Under written and apathetically directed, the group’s sight gags and one-liners constantly misfire and have to be covered up by a laughter track. The neat idea of using the studio audience as participants - the council’s “Department of Audience” - is the only original spark on show and this is sorely underused. While a few routines – notably the use of some wonderfully cheap props – manage to raise a chuckle, the laughs are far too far and few between to justify a second series. Boo!

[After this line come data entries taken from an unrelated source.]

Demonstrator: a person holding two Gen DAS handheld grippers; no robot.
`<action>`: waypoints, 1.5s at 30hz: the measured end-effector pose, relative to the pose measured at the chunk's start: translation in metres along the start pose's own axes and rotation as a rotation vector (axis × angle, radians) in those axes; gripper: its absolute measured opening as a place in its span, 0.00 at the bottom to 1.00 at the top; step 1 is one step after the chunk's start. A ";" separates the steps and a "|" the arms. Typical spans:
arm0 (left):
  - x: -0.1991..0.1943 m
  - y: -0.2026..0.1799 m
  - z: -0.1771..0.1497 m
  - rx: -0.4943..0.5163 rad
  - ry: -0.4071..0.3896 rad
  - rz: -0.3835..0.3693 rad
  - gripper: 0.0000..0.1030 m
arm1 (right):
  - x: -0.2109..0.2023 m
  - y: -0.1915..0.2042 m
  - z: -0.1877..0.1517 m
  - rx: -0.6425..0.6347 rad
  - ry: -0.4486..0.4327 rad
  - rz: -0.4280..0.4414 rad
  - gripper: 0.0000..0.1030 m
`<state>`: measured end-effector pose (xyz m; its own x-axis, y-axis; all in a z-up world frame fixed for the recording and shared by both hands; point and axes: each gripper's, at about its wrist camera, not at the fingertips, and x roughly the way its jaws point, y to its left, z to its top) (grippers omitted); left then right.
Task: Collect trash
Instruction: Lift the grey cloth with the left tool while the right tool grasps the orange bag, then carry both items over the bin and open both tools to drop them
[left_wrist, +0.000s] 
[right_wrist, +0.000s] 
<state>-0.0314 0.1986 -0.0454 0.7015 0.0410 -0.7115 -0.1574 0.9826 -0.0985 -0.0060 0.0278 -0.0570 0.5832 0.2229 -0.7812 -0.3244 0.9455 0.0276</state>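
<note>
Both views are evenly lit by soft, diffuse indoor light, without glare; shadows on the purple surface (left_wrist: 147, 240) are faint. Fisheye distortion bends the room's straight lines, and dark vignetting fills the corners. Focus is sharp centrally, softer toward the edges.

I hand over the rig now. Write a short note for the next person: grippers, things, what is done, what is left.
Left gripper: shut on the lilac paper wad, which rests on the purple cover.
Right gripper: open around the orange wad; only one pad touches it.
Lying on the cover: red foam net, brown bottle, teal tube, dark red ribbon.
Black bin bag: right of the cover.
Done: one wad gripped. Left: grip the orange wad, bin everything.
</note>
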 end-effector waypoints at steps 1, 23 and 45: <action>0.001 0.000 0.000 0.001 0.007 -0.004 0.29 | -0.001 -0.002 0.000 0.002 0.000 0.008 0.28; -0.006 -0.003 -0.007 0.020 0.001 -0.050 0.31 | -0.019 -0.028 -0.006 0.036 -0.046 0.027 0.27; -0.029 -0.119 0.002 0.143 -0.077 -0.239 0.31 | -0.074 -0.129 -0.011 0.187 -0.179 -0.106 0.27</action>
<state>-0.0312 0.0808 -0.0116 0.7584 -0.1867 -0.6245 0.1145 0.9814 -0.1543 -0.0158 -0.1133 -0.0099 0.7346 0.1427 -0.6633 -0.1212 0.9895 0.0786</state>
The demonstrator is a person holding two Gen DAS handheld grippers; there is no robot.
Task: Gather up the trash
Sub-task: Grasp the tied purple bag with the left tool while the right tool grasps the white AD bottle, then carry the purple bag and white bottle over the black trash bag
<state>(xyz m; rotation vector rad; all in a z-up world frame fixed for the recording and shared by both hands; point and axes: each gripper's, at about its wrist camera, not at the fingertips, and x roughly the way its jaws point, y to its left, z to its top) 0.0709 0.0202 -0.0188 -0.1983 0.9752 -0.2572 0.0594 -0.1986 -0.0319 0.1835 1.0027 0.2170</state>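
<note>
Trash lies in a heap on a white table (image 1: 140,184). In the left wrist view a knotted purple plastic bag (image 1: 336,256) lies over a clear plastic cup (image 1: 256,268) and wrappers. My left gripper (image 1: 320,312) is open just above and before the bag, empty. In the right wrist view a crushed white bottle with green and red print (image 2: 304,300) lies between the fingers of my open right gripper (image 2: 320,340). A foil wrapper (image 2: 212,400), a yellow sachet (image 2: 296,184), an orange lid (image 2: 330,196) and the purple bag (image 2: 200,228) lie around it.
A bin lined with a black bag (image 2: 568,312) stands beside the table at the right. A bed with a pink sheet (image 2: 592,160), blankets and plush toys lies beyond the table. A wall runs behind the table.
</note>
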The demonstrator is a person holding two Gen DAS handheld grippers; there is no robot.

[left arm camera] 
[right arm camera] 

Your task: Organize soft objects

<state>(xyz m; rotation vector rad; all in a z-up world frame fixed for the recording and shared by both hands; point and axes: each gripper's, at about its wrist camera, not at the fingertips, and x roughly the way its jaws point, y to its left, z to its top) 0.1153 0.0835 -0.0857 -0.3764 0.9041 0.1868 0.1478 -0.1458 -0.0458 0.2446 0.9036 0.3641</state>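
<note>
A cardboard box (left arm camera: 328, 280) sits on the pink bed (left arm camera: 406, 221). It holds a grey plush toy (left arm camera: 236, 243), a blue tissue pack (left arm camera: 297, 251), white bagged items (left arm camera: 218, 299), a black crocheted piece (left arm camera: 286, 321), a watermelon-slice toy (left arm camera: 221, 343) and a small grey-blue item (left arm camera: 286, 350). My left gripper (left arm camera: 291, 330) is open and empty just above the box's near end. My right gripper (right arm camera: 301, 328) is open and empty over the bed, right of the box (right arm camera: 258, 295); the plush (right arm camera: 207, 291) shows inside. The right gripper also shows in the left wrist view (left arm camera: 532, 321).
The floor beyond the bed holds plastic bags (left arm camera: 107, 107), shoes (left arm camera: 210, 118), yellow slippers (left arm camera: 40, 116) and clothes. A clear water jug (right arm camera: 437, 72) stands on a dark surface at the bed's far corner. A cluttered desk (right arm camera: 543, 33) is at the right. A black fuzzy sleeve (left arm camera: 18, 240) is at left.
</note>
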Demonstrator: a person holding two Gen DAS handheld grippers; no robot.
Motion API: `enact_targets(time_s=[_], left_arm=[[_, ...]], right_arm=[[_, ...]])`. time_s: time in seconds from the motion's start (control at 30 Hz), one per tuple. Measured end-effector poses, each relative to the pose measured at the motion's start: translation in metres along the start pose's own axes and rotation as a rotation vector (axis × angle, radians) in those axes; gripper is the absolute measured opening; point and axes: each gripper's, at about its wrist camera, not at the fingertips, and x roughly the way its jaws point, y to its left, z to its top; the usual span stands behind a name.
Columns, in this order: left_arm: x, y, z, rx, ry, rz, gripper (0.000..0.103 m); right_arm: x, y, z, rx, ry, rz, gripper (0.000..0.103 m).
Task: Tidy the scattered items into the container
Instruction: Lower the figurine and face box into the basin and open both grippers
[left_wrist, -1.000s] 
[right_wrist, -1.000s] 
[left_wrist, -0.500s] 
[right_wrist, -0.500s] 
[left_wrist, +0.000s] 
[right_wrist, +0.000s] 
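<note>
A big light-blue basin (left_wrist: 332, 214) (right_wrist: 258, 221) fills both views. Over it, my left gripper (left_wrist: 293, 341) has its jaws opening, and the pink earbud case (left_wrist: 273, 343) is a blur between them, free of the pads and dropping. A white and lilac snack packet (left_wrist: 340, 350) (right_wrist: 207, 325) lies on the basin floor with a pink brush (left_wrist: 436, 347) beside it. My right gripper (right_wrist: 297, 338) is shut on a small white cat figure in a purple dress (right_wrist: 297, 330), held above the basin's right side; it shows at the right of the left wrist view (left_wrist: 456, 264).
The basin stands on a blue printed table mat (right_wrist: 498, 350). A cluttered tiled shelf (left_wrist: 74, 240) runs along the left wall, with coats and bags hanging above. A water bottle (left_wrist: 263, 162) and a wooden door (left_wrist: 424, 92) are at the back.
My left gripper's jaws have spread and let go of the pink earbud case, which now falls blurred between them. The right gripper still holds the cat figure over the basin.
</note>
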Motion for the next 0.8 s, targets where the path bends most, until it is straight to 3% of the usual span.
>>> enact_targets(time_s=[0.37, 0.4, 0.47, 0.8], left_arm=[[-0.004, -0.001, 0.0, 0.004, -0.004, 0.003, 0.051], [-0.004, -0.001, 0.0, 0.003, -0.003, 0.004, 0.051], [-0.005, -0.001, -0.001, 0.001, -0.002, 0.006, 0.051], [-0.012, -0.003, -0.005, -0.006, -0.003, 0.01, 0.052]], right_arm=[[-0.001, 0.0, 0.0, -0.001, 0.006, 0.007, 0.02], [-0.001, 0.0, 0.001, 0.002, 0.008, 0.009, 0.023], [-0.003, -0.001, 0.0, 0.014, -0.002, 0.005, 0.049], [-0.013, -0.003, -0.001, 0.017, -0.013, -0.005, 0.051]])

Not struggling to generate the laughs is US import Harper’s Island (BBC3, Sunday and Wednesday), a gleefully bloody slasher serial and the latest in a long line of HIGH! CONCEPT! DRAMAS! from across the pond. In best horror movie form, it sees a group of ever so beautiful twenty-thirty somethings come together on a remote island for a glamorous wedding only to be picked off one by one by a serial killer. The trailers promise that at least one cast member will die per episode but if the opening is anything to go by expect that average to be higher.

Whether you’ll enjoy Harper’s Island depends very much on your position on the genre but if your tastes run to inventively gruesome deaths, cheesy dialogue and needlessly convoluted plotlines there is a lot here to love. Add to that some self-aware scripts and a genuinely strong cast and this has all the makings of essential TV. The amount of likeable characters on show (as well as some total bounders) allows for the tension to build up to fever pitch in the will they-won’t they get splattered/decapitated/burnt/drowned/hanged stakes.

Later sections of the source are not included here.